Many people more qualified than I have taken on the subject of time, how we perceive it, how we divide it, occupy and squander it, but I am always interested in how writers capture it.  After all, inside a narrative, whether true or imagined, time is an illusion. However long we spend reading the book—hours, days, weeks—the time inside the story unfolds according to its own rules. I represent a short fiction writer who can, in the space of a few thousand words, create the impression that we’ve known a character for a lifetime.  In truth, the author presents us with a middle-aged woman who recounts the events of single summer long past. Yet the psychological space between the perceptions of the college-age narrator and the recollections of her more mature self expands–almost magically–to create a whole life.  It’s a bit like a painting, where close inspection of some cleverly rendered distant landscape is revealed to be no more than a field of contrasting colors that our brain has resolved into coherent shapes.  Good writing enlists the power of suggestion, expansion, imagination.

Whether an author is stretching a single day into a world—as Virginia Woolf  famously did in  Mrs. Dalloway or Ian McEwan in Saturday, or folding generations and political and social transformations into a single story,  as Geoffrey Eugenides did in Middlesex or Naguib Mahfouz in his Cairo Trilogy—the author is, in this endeavor at least,  a master over time.

What books would you say weave the fabric of time from whole cloth? What works do you look to as models for temporality?

3 Responses to Writing Time

  1. I thought Ian McEwan also did a very good job of this in ON CHESIL BEACH.

    I also quite like what J.K. Rowling did with the camping sequence in the middle of HARRY POTTER AND THE DEATHLY HALLOWS. It felt like they were in the woods forever, and you were just waiting and waiting and waiting for something to happen again. It was tiring to read. But that’s why it was brilliant: Harry and Hermione and Ron were out there for months, bored and tense most of the time as they hid and tried to think of leads for the hallows. By dragging that portion of the story out, we felt their exhaustion.

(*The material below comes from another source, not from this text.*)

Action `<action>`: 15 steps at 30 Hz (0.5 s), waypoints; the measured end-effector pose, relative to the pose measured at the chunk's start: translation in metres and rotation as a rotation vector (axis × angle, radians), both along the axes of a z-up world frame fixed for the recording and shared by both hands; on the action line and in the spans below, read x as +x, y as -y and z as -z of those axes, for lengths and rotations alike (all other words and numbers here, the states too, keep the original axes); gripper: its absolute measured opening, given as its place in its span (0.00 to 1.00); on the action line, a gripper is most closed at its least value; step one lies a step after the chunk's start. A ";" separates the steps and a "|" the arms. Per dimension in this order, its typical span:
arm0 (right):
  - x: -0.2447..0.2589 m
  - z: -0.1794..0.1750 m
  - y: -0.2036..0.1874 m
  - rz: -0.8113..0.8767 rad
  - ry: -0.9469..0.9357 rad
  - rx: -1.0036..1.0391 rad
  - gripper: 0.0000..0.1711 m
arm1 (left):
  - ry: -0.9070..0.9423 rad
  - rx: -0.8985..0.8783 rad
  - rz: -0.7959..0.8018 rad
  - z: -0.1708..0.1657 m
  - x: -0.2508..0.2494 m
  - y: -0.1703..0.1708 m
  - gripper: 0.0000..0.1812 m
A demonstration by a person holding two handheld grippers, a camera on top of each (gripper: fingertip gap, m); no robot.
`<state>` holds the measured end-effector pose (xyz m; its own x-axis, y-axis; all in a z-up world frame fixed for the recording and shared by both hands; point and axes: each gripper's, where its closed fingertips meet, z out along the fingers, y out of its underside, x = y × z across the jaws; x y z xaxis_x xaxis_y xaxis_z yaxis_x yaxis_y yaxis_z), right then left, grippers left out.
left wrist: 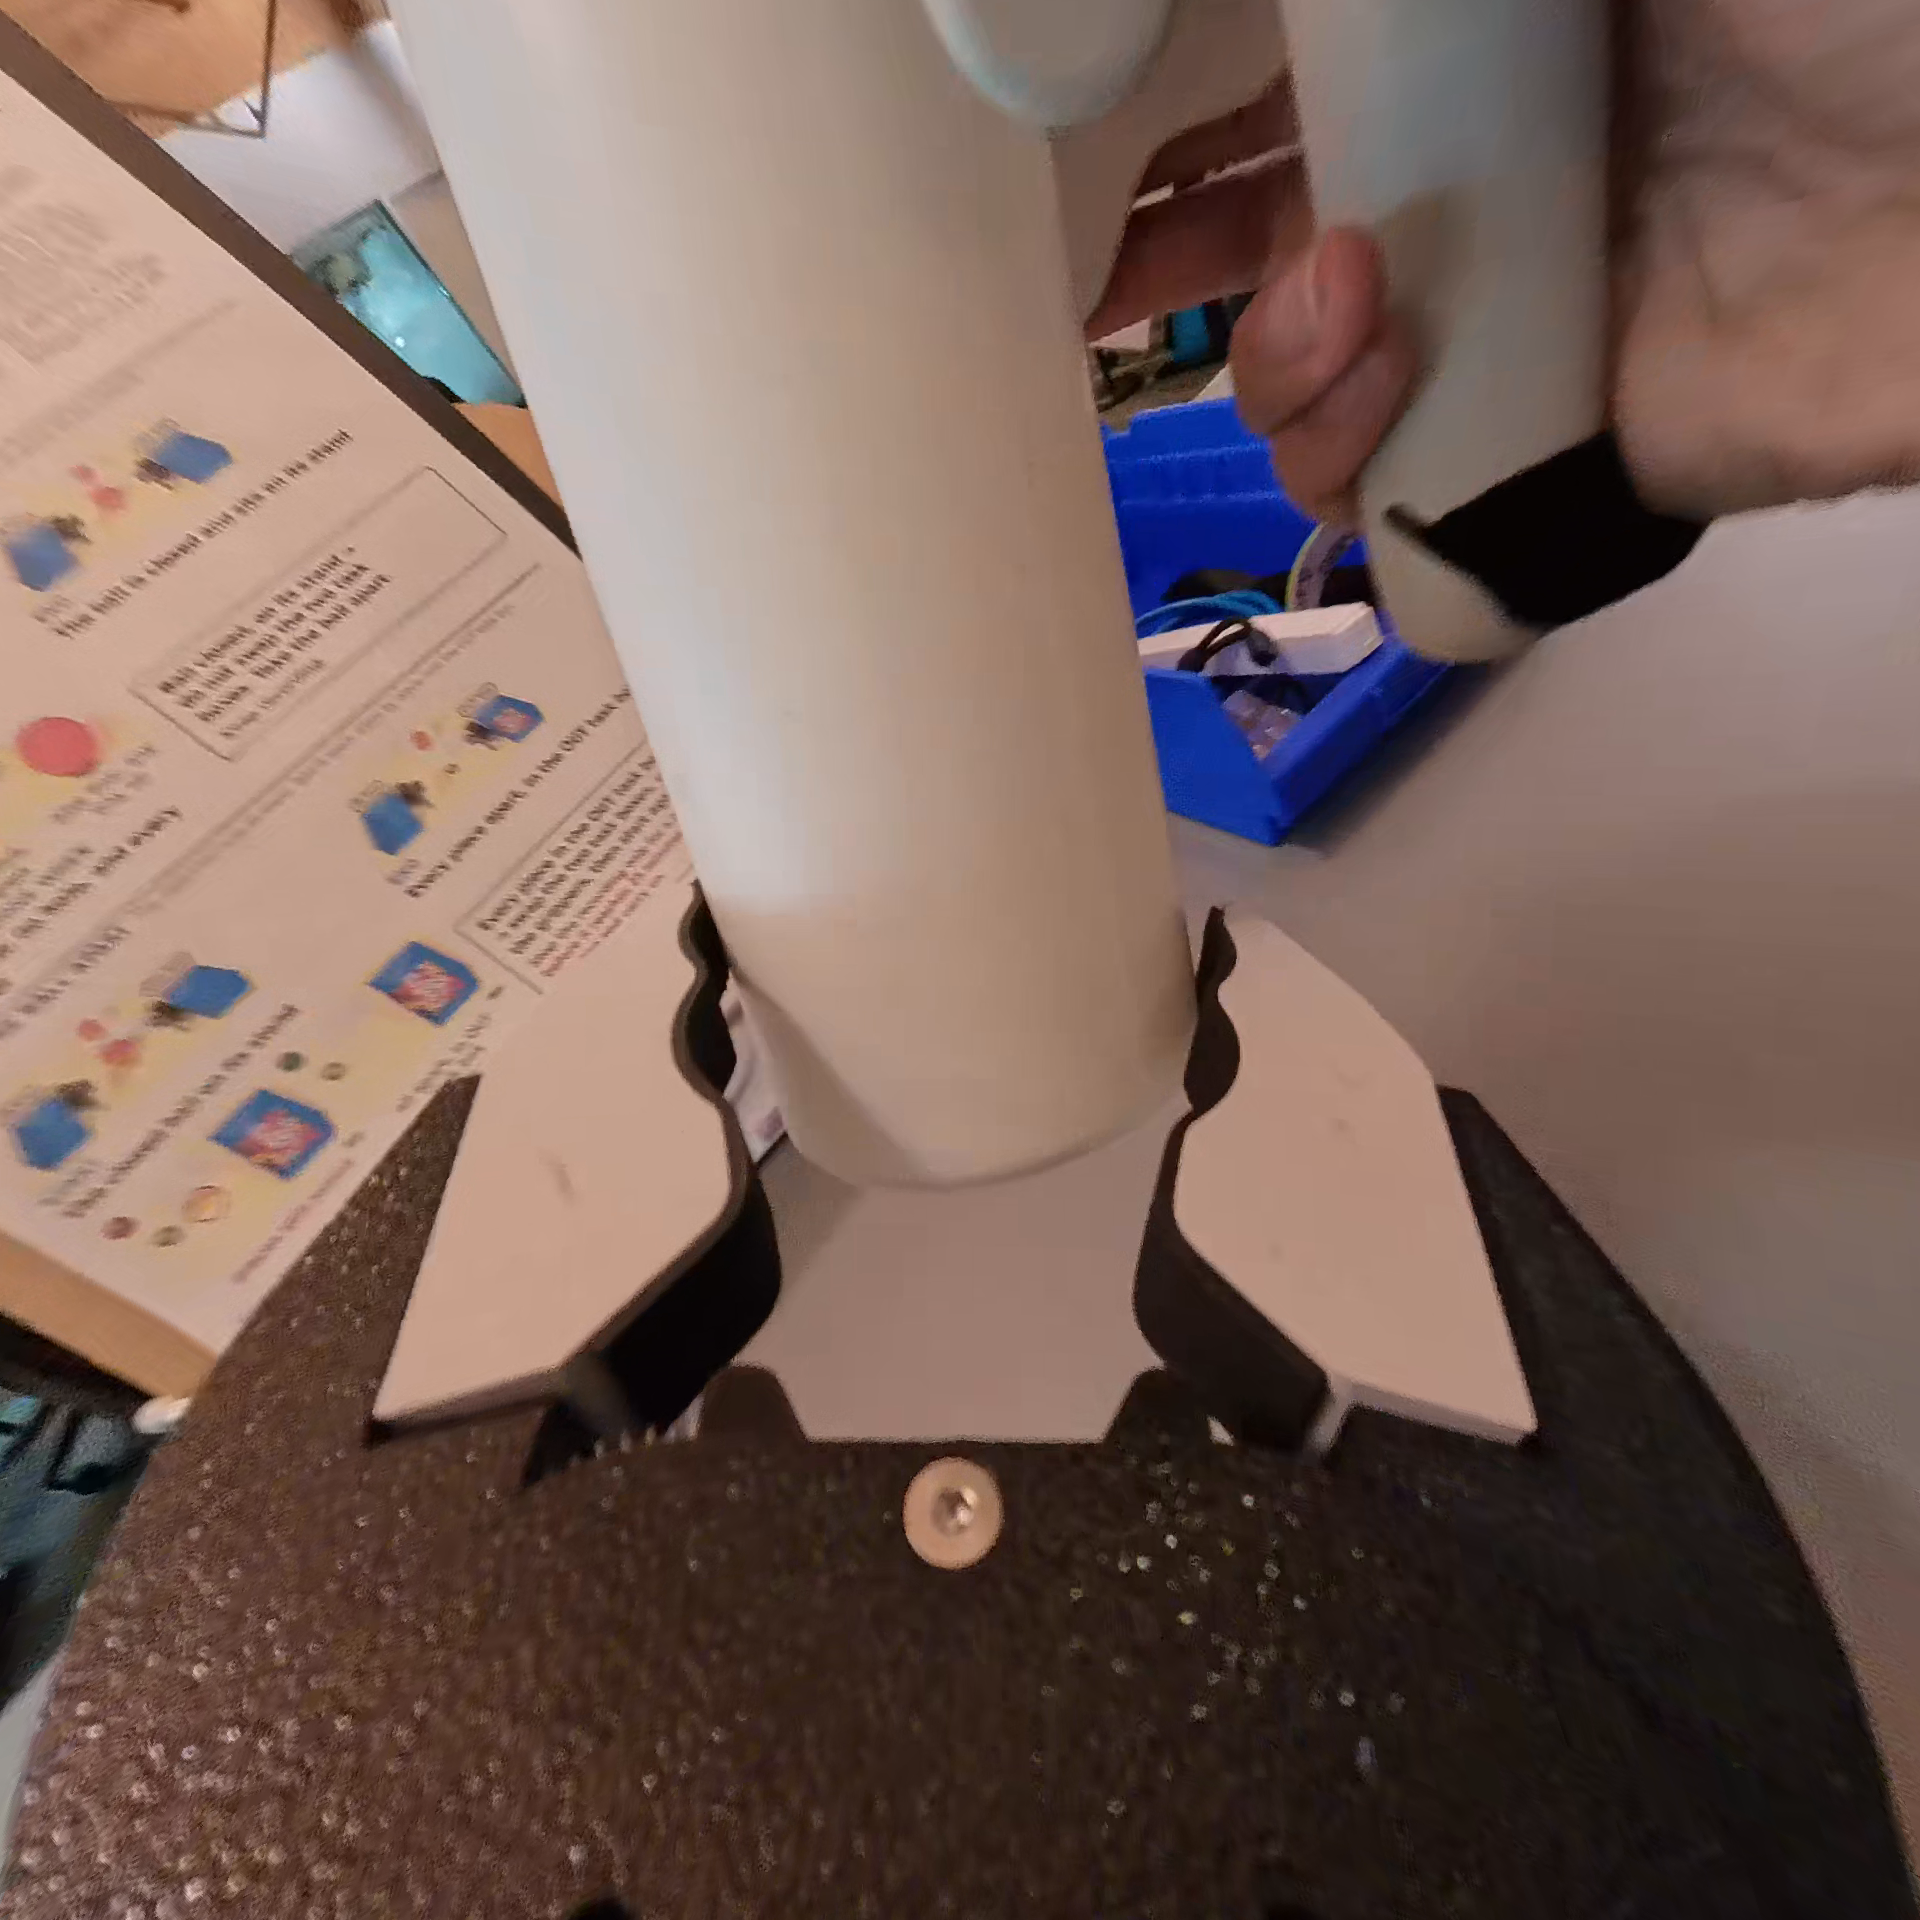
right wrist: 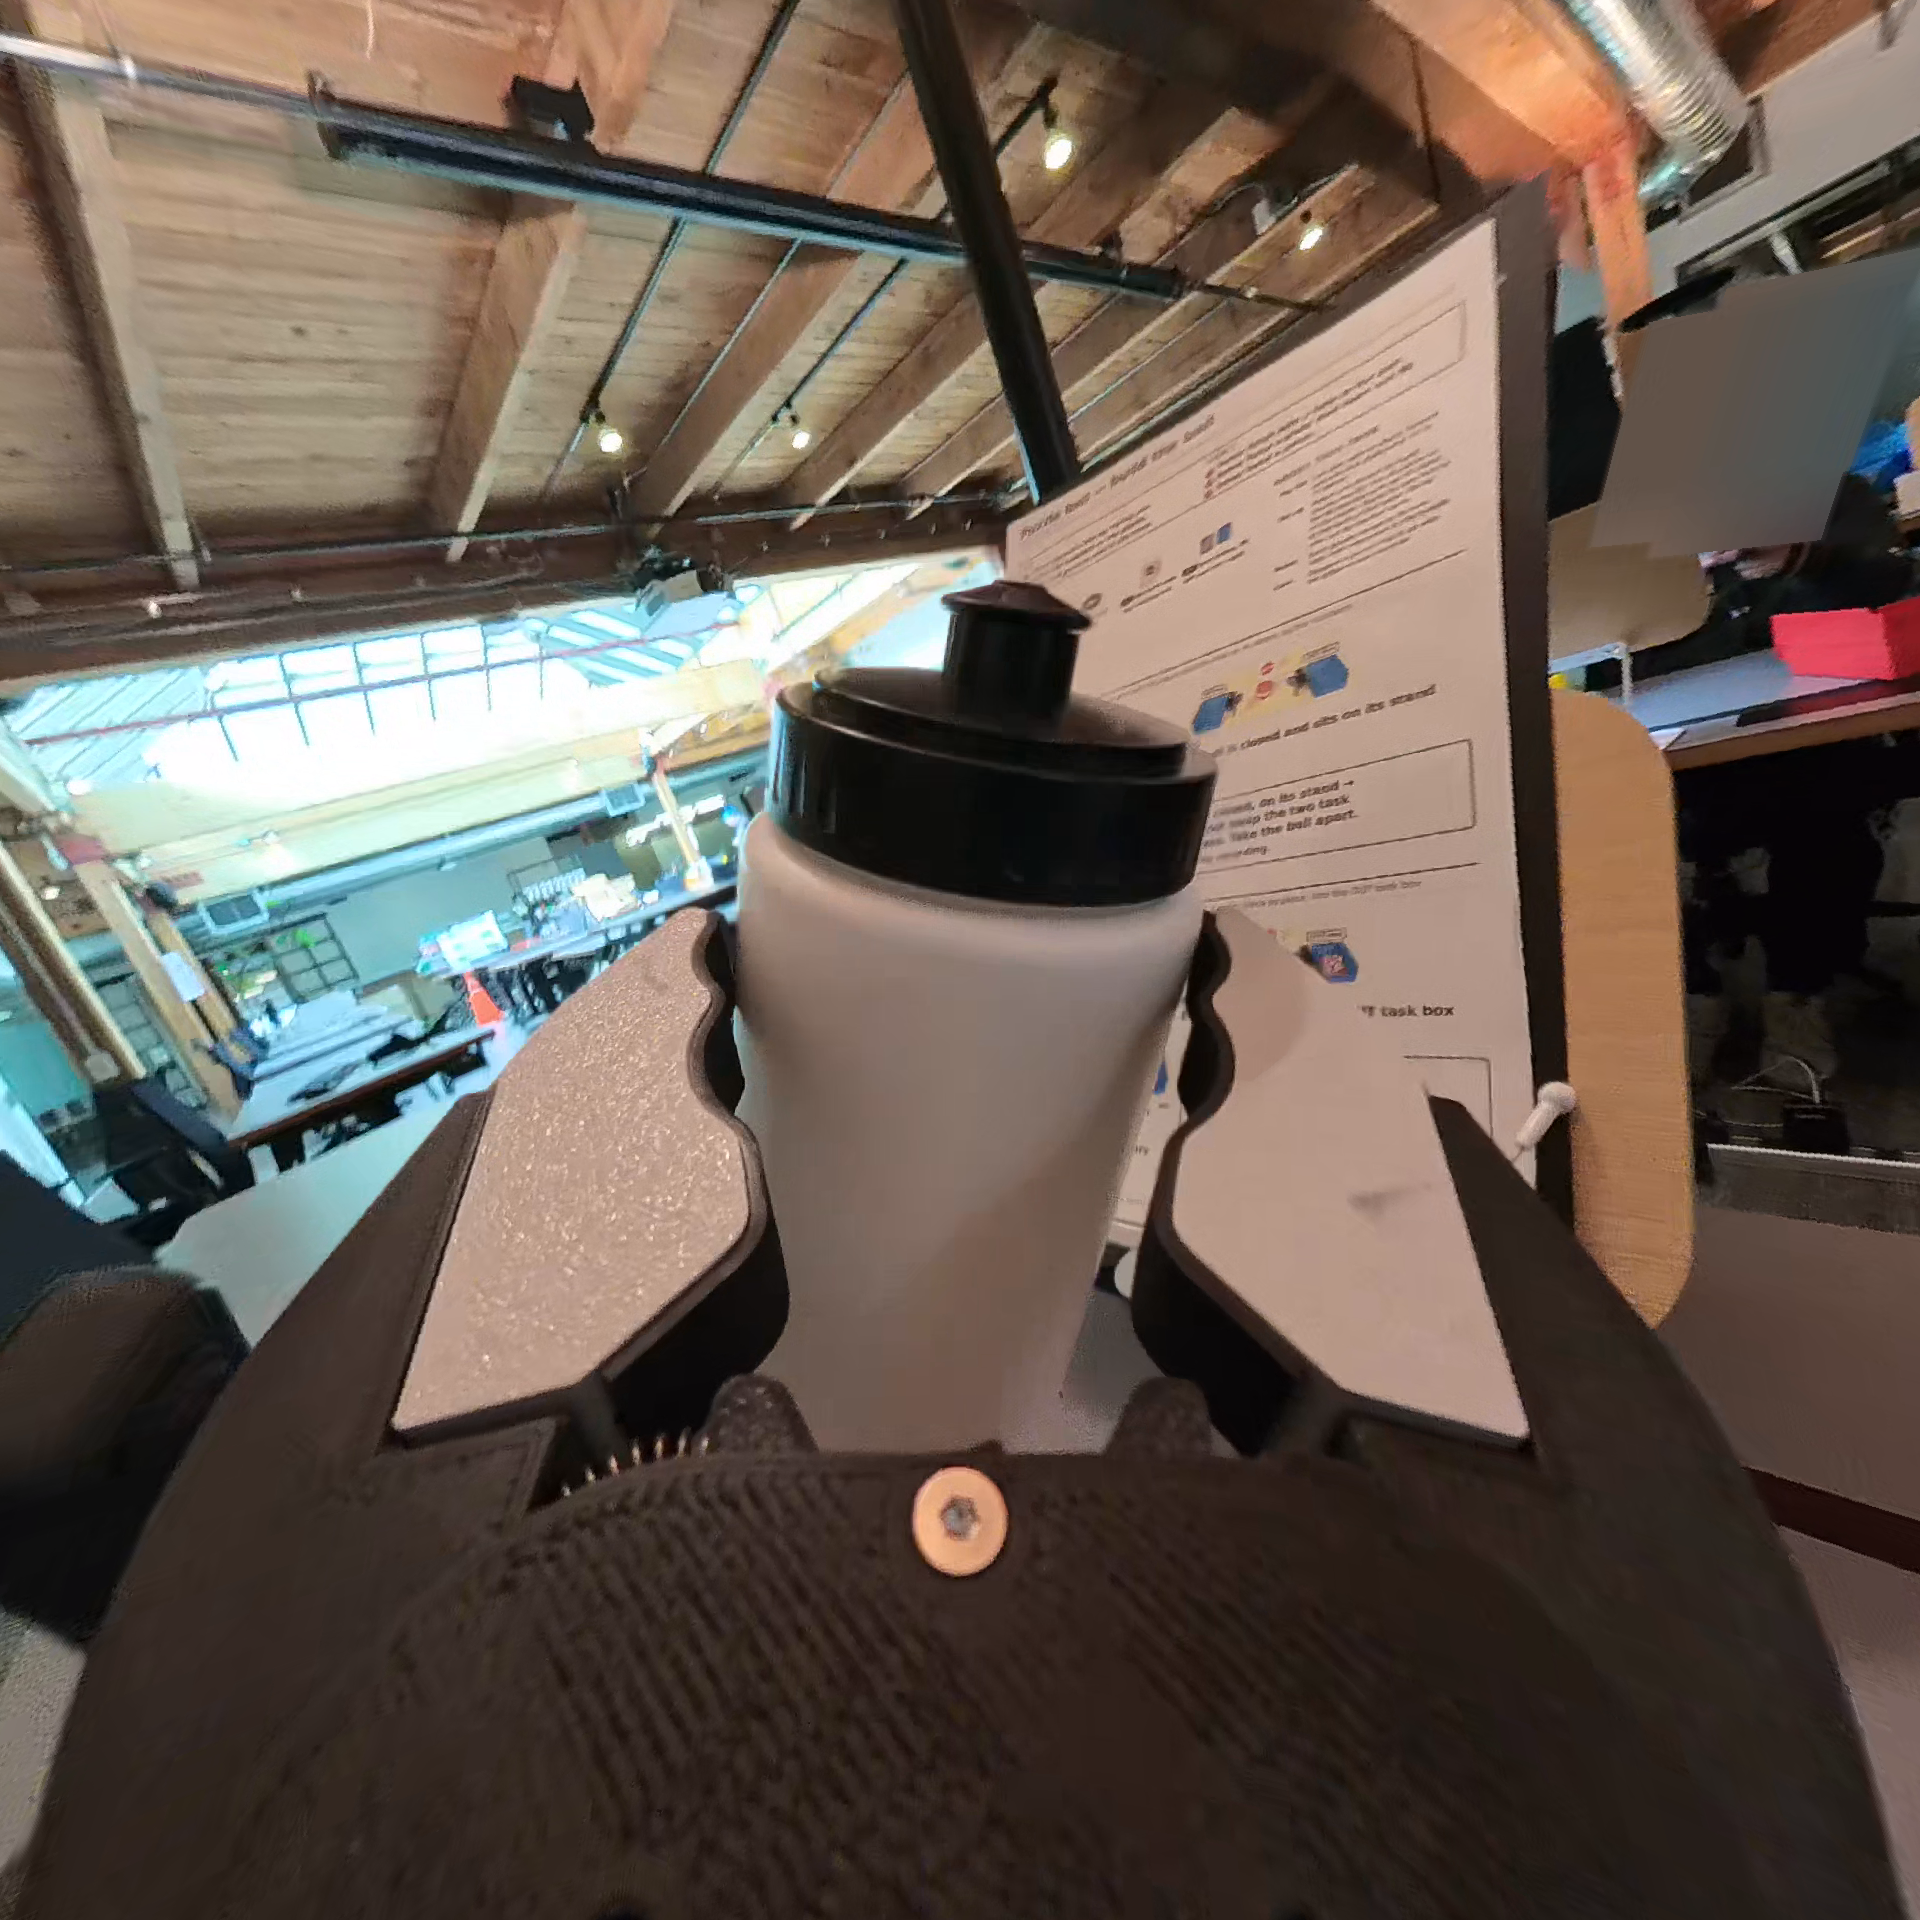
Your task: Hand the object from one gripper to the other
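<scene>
White bottle (right wrist: pixel 935 1091), one, seemingly pinched by two grippers' jaws.

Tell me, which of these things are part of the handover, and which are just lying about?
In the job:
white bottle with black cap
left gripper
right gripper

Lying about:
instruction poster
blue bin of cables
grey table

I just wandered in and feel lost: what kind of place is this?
Probably a workshop or lab in a converted warehouse: exposed timber ceiling with track lights, long worktables behind, and an instruction poster by the bench.
</scene>
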<state>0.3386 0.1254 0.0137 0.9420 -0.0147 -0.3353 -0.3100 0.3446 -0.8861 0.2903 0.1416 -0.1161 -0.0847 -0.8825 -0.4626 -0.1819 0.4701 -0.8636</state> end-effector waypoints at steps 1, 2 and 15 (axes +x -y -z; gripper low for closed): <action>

    I’m not a fan of the Twilight novels, but I did like what Meyer did with the blank pages with the month’s names in the second book (I think?). Again, it allowed the reader to experience time the same way as the character.

    And I just recommended it in another post, but Kim Stanley Robinson is brilliant in THE YEARS OF RICE AND SALT. That story is an alternate history where the black plague wipes out most of Europe, so they never dominate the globe and other cultures shape the development of technology, the discovery of the New World, etc. It covers about 1000 years, following a group of characters who keep reincarnating together in different times and places and cultures. It’s quite a fascinating read and an interesting approach to a story stretched out over so many centuries.

    I recommended SPIN in that post, too, but I’ll say it’s the last ten percent of the third book in that trilogy, VORTEX, that was masterful in its handling of time (and also very moving). Not only do we get a sense of the aliens’ perception of time (they’re nanobots, so they see things on a grand scale; their plans move so slowly from our perception, but it’s because they’re working with a vision spread over billions of years), but we see the slow death of the universe through the perspective of a sort of alien/human hybrid.

  2. Mardi says:

    In Olive Kitteridge, author Elizabeth Stout masters time and its effects on her characters. We watch them grow old, and know the young people they once were and who still live and love within. One of the reasons I just love that book.

  3. emily says:

    Sadly, I suggest William Faulkner’s “Sound & Fury” — the stream of consciousness method of story telling left me so tired — it took forever for the kid to find a golf ball and TELL US ABOUT IT !!!!

    GAG!!!

    When I Googled Faulkner, a title called Barn Burning poped up and I truly read it as ‘book burning’ — I thought some other readers must have decided to burn his books — but no — it was just my crazy head still reeling from Sound & Fury.